Computational Method
Table of contents
Step 1: Stitching
1.1: Tile adjacency graph from stage positions
The stitching procedure starts by creating a node-edge adjacency graph where nodes represent tiles. Edges are added to the graph to connect overlapping tile pairs. Overlapping tile pairs are identified by consulting recorded stage positions and other metadata. Recorded stage positions can be read directly from BioFormats metadata; therefore, it is straightforward to support samples imaged with non-rectangular grids and irregular layouts.
1.2: Permutation test to find error threshold
We use normalized cross correlation (NCC) to score how well the translation returned by phase correlation aligns images, but the threshold dividing an effective alignment from a spurious one varies by data set. We estimate this threshold by the 99th percentile of NCC values computed from a permutation test that considers 1,000 randomly selected pairs of non-adjacent tiles; this corresponds to the unadjusted one-sided empirical p-value threshold of 0.01
1.3: Align tile overlaps, discard poor alignments
We use the negative logarithm of NCC values (referred to as ENCC for NCC error) and a user-provided translation limit parameter to determine whether to accept or discard an alignment of tile pairs.
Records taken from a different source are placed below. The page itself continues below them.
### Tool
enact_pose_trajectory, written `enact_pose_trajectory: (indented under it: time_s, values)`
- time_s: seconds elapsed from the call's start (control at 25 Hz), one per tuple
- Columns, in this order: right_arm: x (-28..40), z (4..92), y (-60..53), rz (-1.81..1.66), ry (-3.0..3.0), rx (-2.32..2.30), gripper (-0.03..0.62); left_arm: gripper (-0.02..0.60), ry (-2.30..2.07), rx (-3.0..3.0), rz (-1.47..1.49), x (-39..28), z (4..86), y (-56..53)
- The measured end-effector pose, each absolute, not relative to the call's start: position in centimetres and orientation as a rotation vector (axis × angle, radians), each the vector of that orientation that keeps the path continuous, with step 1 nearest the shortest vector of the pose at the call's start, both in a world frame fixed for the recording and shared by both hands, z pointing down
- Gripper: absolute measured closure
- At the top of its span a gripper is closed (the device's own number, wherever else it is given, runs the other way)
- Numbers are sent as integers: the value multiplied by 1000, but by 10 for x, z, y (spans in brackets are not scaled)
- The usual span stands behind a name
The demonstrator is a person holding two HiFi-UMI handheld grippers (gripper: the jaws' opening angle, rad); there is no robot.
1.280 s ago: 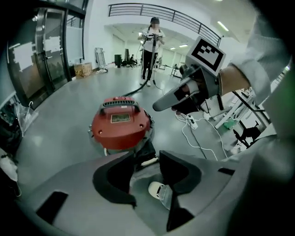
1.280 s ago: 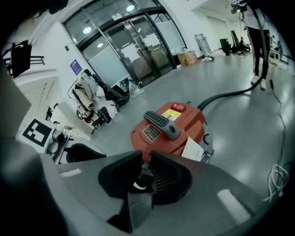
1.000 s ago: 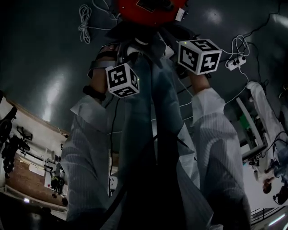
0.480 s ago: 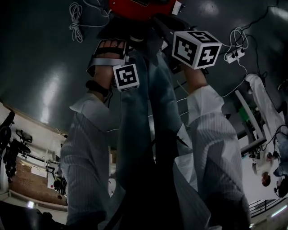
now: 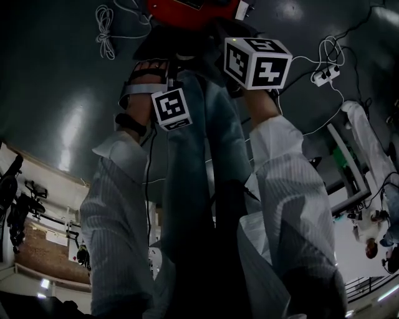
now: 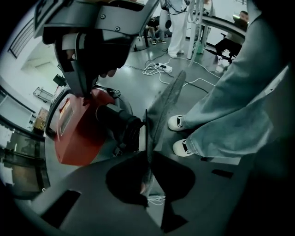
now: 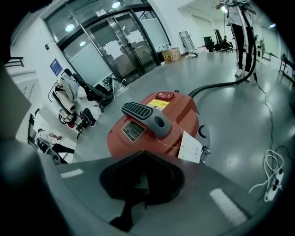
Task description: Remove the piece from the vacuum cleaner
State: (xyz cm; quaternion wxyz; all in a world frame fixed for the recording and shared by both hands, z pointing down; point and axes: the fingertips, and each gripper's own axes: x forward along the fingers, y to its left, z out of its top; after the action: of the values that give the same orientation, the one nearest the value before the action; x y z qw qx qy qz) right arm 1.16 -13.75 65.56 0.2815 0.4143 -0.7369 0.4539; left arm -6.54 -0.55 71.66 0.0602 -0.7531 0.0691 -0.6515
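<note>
The red vacuum cleaner (image 5: 190, 9) stands on the floor just past both grippers. It has a grey carry handle (image 7: 145, 115), a white tag (image 7: 190, 147) and a black hose socket (image 6: 117, 124) on its side. My left gripper (image 6: 146, 138) is low beside that socket. Its jaws are closing and stand almost together, with nothing plainly between them. Its marker cube (image 5: 170, 109) shows over my left leg. My right gripper (image 7: 140, 177) hovers above the vacuum's top with its jaws together and nothing in them. Its cube (image 5: 257, 62) is on the right.
My legs and white shoes (image 6: 184, 122) stand right behind the vacuum. A black hose (image 7: 221, 85) runs off across the grey floor. White cables (image 5: 106, 31) and a power strip (image 5: 324, 78) lie nearby. Glass doors (image 7: 115, 41) stand beyond.
The right gripper has shifted left and closer to the vacuum. The left hand has reached forward beside the vacuum's body, and the view has tilted slightly.
</note>
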Motion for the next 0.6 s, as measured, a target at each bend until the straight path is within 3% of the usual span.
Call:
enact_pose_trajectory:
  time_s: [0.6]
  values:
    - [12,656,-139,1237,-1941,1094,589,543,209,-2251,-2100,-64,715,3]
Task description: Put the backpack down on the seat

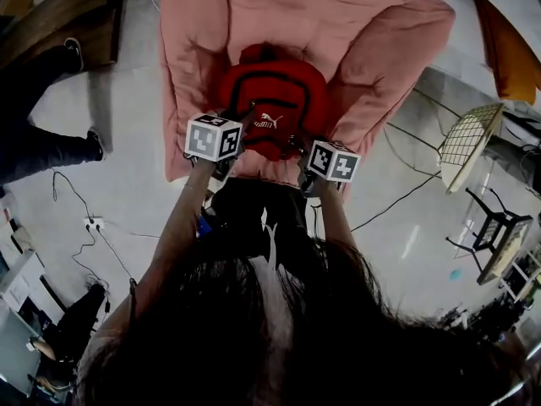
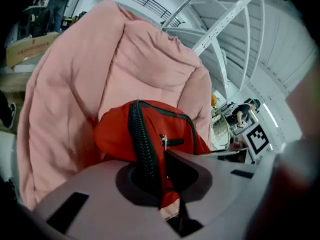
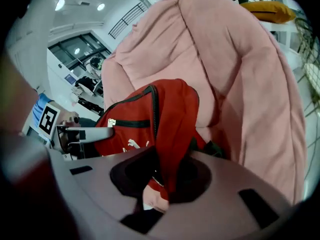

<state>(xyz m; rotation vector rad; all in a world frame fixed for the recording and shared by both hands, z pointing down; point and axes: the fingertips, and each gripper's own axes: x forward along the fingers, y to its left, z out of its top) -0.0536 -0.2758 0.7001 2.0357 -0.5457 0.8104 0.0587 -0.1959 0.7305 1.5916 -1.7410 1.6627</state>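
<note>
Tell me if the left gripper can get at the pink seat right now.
Probably not: the left gripper is shut on the red backpack, which sits between it and the seat.

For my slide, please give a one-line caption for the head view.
The left gripper and right gripper, jaws shut on the red backpack, hold it at the pink seat.

A wire-mesh chair stands at the right on the pale floor, with a black cable trailing near it. At the left lies a white power strip, and above it what may be a dark shoe.
</note>
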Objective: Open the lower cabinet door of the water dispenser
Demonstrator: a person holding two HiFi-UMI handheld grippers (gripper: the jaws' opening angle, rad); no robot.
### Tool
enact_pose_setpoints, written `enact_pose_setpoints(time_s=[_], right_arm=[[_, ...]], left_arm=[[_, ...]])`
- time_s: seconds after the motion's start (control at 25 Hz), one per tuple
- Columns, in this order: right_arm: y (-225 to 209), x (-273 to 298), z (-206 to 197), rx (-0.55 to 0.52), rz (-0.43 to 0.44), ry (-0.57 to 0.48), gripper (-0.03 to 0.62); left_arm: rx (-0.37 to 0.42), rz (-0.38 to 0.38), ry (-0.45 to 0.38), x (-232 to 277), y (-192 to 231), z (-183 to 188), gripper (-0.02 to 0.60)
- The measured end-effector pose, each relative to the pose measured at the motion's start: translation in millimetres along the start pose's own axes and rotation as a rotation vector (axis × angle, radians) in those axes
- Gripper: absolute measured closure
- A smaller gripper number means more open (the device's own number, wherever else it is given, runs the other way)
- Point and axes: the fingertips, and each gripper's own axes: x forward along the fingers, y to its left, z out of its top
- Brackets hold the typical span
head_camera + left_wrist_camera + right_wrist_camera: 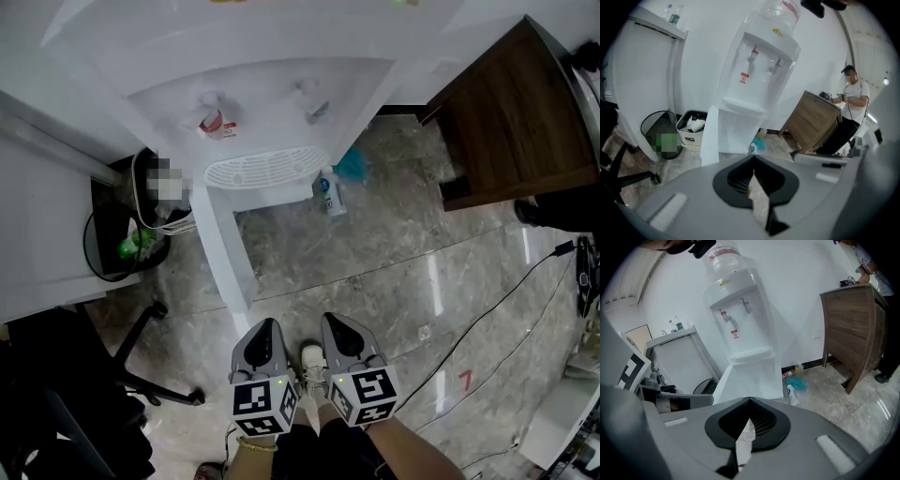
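1. The left gripper (264, 330) and the right gripper (339, 326) are being held side by side, angled down and forward. Both pairs of jaws are being pressed together with nothing between them.
2. The door (223, 246) is being seen just ahead of the left gripper, standing swung out from the dispenser (262, 103). Its free edge is facing that gripper, and the right gripper is sitting farther off.
3. The door's long axis is running upright. Judged from this, the opening is looking done, and any further swing is best being left to the nearer left gripper.
4. The door is being read as a flat, smooth, thin-edged white panel, probably plastic. A slotted tray (265, 169) is sitting above it, and the floor (375, 272) below is glossy veined stone.
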Motion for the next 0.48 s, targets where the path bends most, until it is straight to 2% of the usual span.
enact_pose_setpoints(time_s=[0.48], right_arm=[[4.8,3.6,2.5,-0.005,0.018,0.011,0.597]], left_arm=[[0.014,-0.001,0.016,4.7,-3.3,0.9,0.575]])
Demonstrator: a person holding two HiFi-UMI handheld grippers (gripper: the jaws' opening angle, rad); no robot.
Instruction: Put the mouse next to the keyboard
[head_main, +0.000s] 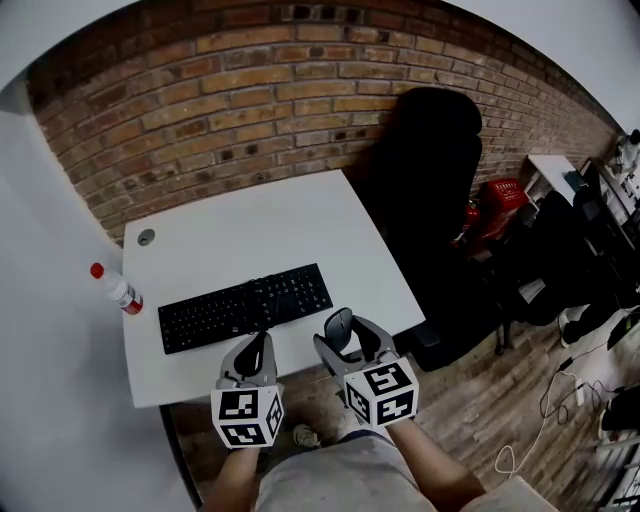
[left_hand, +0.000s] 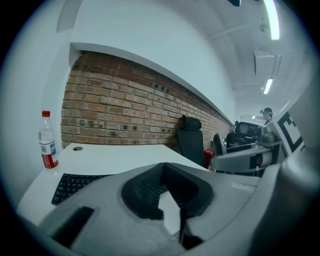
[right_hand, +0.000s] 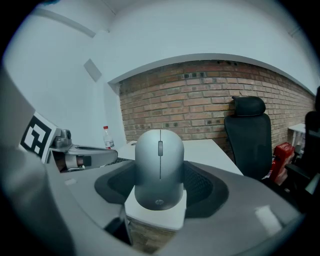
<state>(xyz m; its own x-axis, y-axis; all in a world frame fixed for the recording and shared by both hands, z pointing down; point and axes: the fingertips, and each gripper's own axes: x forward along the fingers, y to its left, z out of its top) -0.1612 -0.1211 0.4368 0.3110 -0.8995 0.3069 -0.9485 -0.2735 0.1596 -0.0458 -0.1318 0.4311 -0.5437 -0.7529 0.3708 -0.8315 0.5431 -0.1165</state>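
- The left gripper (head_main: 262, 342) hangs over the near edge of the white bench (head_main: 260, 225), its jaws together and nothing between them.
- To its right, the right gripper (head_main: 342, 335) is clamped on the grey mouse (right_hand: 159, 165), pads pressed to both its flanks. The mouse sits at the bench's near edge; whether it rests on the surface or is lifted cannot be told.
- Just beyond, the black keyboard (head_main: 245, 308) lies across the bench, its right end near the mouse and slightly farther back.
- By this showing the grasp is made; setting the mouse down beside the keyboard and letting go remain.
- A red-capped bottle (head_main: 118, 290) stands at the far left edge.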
The user-defined value of the translation limit is not particularly critical, as physical translation distances for spurious alignments tend to be extreme. When an alignment is discarded, we delete the corresponding edge from the adjacency graph.
1.4: Build spanning tree, compute final positions
To eliminate graph cycles (loops) from the adjacency graph, a minimum spanning tree is constructed with the ENCC values as the edge weights. We perform the spanning tree procedure independently for each piece in case the edge deletion process in step A3 splits the graph into multiple disconnected pieces. It is then straightforward to walk along the graph from tile to tile, adding up each pairwise alignment along the way to obtain final corrected positions.
1.5: Position disconnected pieces with linear model
In images where step 1.3 splits the adjacency graph into multiple pieces, we adjust the relative positions of disconnected pieces by extrapolating from known-good tile positions using a linear regression model.
Step 2: Registration
2.1: Coarse alignment, tile correspondence
First we establish a coarse alignment, or correspondence, between each tile in the target cycle (the one to be registered) and the nearest tile in the first cycle by comparing recorded stage positions. Identifying tile correspondences is trivial when recorded stage positions are consistent from run to run and the geometry of the image acquisition grids is identical. However, a significant shift in stage positions between cycles is often introduced by microscopes that lack a physical “homing” procedure to zero stage position encoders at start-up. Shifts also arise if the planned tile grid is significantly displaced or rearranged between runs. To account for this shift when comparing tile positions, we down-sample the data by a factor of 20 and assemble low-resolution “thumbnail” mosaic images for each cycle using the recorded stage positions. We then align the thumbnails using phase correlation with sub-pixel precision to obtain a coarse alignment between the first and target cycles. Working with low-resolution images in this step saves compute time and memory while providing sufficient precision to accurately recover inter-cycle tile correspondences.
2.2: Permutation test to find error threshold
We do not currently use a permutation test and error threshold in the registration phase because the translation limit alone has been sufficient for all images processed to date.
2.3: Align tiles, discard poor alignments
Each corresponding tile pair is cropped to mutually overlapping regions and aligned using phase correlation. The resulting alignments are then filtered using the user- specified translation limit.
2.4: Compute final positions
For alignments that pass the filter, tiles from the target-cycle are positioned by adding the alignment translations to the corrected positions of the corresponding tiles from the first cycle.
2.5: Position remaining tiles with linear model
The remaining tiles (generally those with sparse or no tissue, or where the tissue was damaged significantly during inter-cycle sample handling) are positioned using the linear regression model constructed in the stitching phase.
The result of the stitching and registration phases is a corrected global position for every image tile.
Step 3: Mosaic Image Generation
3.1 Create empty image large enough for full data set
To generate the final output image mosaic, we create an empty image large enough to encompass all corrected tile positions and copy each tile into it at the appropriate coordinates.
3.2 Input tile position data
Since each pairwise image registration is computed to a precision of 0.1 pixels as described above, adding up several of these shifts to determine the final coordinates for a given tile generally yields non-integer values. ASHLAR defaults to applying sub-pixel translations on the tile images to account for this, but some users may prefer to round the final positions to the nearest pixel instead.
3.3 Combine overlapping regions with linear blending
Where neighboring image tiles overlap in the mosaic, they are combined with linear blending or one of several other user- selected blending functions.
3.4 Output mosaic image
The final many-channel image is then written out as a standard OME- TIFF file containing a multi-resolution image pyramid to support efficient visualization.